Carlos hubiera gozado conquistando a la Ignacia, abandonándola luego, paseándose desdeñosamente por delante de Martín; y Martín le ganaba la partida sacando a la Ignacia de su alcance y enamorando a su hermana.

¡Un vagabundo, un ladrón, se la había jugado a él, a un hidalgo rico heredero de una casa solariega! Y lo que era peor, ¡esto no sería más que el principio, el comienzo de su carrera espléndida!

Carlos, mortificado por sus pensamientos, no prestó atención a lo que hablaban; luego oyó un beso, y poco después las ramas de un árbol que se movían.

Tras de esto, se vió bajar un hombre por el tronco de un árbol, se vió que cruzaba la huerta, montaba sobre la tapia y desaparecía.

Se cerró la ventana del cuarto de Catalina, y en el mismo momento Carlos se llevó la mano a la frente y pensó con rabia en la magnífica ocasión perdida. ¡Qué soberbio instante para concluir con aquel hombre que le estorbaba!

¡Un tiro a boca de jarro! Y ya aquella mala hierba no crecería más, no ambicionaría más, no intentaría salir de su clase. Si lo mataba, todo el mundo consideraría el suyo un caso de legítima defensa contra un salteador, contra un ladrón.

Al día siguiente, Carlos buscó una escopeta de dos cañones de su padre, la encontró, la limpió a escondidas y la cargó con perdigones loberos. Estuvo vacilando en poner cartuchos con bala, pero como era difícil hacer puntería de noche, optó por los perdigones gruesos.

Ni en aquella noche, ni en la siguiente, se presentó Martín, pero cuatro días después Carlos lo sintió en la huerta. Todavía no había salido la luna y esto salvó al salteador enamorado. Carlos impaciente, al oir el ruido de las hojas, apuntó y disparó.

Al fogonazo, vió a Martín en el tronco del árbol y volvió a disparar.

Se oyó un chillido agudo de mujer y el golpe de un cuerpo en el suelo. La madre de Carlos y las criadas, alarmadas salieron de sus cuartos gritando, preguntando lo que era. Catalina, pálida como una muerta, no podía hablar de emoción.

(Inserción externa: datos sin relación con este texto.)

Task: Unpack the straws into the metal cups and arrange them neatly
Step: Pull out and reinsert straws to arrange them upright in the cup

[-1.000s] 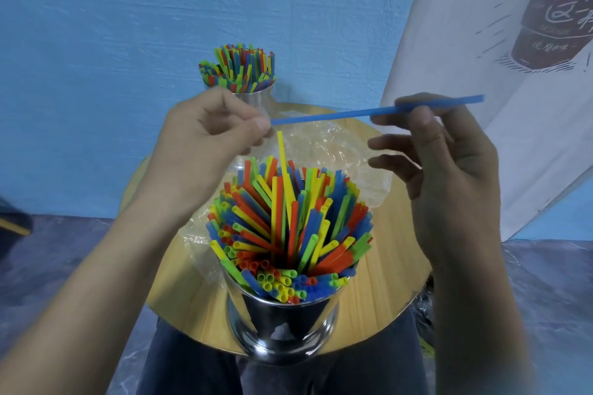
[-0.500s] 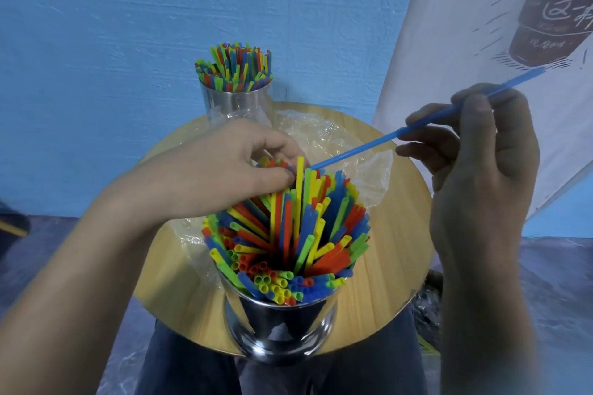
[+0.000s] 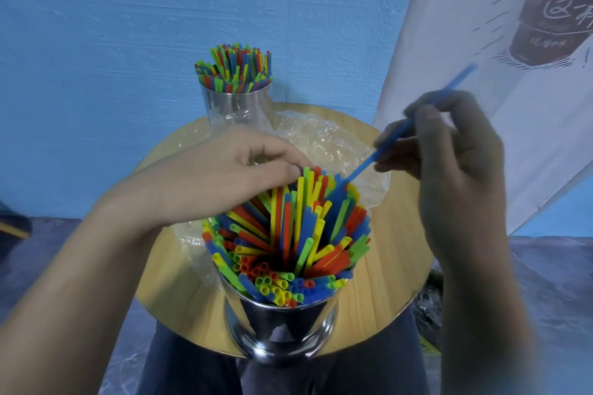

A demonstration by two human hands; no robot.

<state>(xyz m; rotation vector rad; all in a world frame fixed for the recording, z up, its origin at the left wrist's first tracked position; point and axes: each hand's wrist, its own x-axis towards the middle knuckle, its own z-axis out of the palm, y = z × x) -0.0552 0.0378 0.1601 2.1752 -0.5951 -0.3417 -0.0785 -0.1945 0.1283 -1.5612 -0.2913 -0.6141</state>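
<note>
A shiny metal cup [image 3: 282, 330] at the near edge of the round table holds a dense fan of coloured straws [image 3: 288, 234]. My right hand [image 3: 449, 163] pinches a single blue straw [image 3: 394, 138], tilted steeply, its lower end among the straw tops at the far right of the bundle. My left hand [image 3: 218, 183] lies over the far left of the bundle, its thumb and fingertips touching the straw tops. A second metal cup [image 3: 234, 106], also full of straws, stands upright at the table's far edge.
Crumpled clear plastic wrapping [image 3: 324, 141] lies on the wooden round table [image 3: 394, 266] between the two cups. A blue wall is behind, and a white printed banner [image 3: 500, 42] hangs at the right. My dark-trousered legs are under the table.
The right hand has tipped the blue straw from nearly level to steep and pushed its lower end down into the bundle. The left hand let go of that end and dropped onto the straw tops.
</note>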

Doña Águeda, Carlos y las criadas salieron al jardín. Debajo del árbol, en la tierra y sobre la hierba húmeda, se veían algunas gotas de sangre, pero Martín había huído.

— No tenga usted cuidado, señorita --le dijo a Catalina una de las criadas--. Martín ha podido escapar.

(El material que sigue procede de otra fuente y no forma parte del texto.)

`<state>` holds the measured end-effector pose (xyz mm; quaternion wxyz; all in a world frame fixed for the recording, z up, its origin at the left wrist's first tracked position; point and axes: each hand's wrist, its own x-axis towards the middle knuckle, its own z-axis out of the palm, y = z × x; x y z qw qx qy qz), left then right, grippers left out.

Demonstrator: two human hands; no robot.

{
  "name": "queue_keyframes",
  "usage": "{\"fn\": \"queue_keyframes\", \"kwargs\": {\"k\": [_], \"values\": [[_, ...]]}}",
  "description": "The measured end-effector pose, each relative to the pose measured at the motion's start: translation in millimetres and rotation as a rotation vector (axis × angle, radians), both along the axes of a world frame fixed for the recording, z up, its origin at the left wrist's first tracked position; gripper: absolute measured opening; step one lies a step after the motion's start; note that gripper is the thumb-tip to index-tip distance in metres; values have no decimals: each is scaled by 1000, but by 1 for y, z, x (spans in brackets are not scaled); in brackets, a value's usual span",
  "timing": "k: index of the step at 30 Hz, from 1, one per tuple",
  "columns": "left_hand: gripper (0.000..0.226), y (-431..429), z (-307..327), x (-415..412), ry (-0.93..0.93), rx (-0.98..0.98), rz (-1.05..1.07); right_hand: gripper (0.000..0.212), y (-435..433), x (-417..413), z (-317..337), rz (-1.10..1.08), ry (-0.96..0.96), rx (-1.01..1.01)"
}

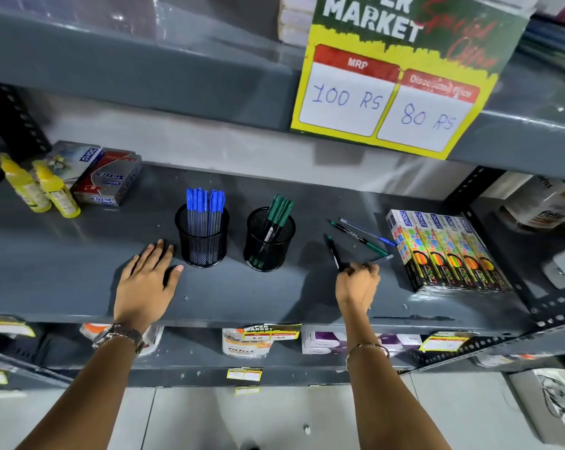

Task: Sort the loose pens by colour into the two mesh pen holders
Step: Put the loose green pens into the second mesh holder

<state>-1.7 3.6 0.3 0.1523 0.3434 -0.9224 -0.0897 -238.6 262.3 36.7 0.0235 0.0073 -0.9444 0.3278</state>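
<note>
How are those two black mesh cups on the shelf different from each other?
The left holder holds blue-capped pens standing nearly upright; the right holder holds green-capped pens that lean to the right. The left holder looks fuller, with more pens than the right holder. The left hand rests flat beside the left holder; nothing touches the right holder. Both are round black mesh cups standing upright on the grey shelf.

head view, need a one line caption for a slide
Right hand picks loose pens off the shelf beside two mesh holders, blue pens in one, green pens in the other.
</note>
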Motion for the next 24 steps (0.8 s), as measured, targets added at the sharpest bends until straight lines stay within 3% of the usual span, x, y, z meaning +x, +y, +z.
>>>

La señora de Ohando, que se enteró de lo ocurrido por su hijo, llamó en su auxilio al cura don Félix para que le aconsejara.

Se intentó hacer comprender a Catalina el absurdo de su propósito, pero la muchacha era tenaz y estaba dispuesta a no ceder.

— Martín ha venido a darme noticias de la Ignacia, y como saben que no le quieren en la casa, por eso ha saltado la tapia.

Cuando Carlos supo que Martín estaba solamente herido en un brazo y que se paseaba vendado por el pueblo siendo el héroe, se sintió furioso, pero por si acaso, no se atrevió a salir a la calle.

Con el atentado, la hostilidad entre Carlos y Catalina, ya existente, se acentuó de tal manera, que doña Águeda, para evitar agrias disputas, envió de nuevo a Carlos a Oñate y ella se dedicó a vigilar a su hija.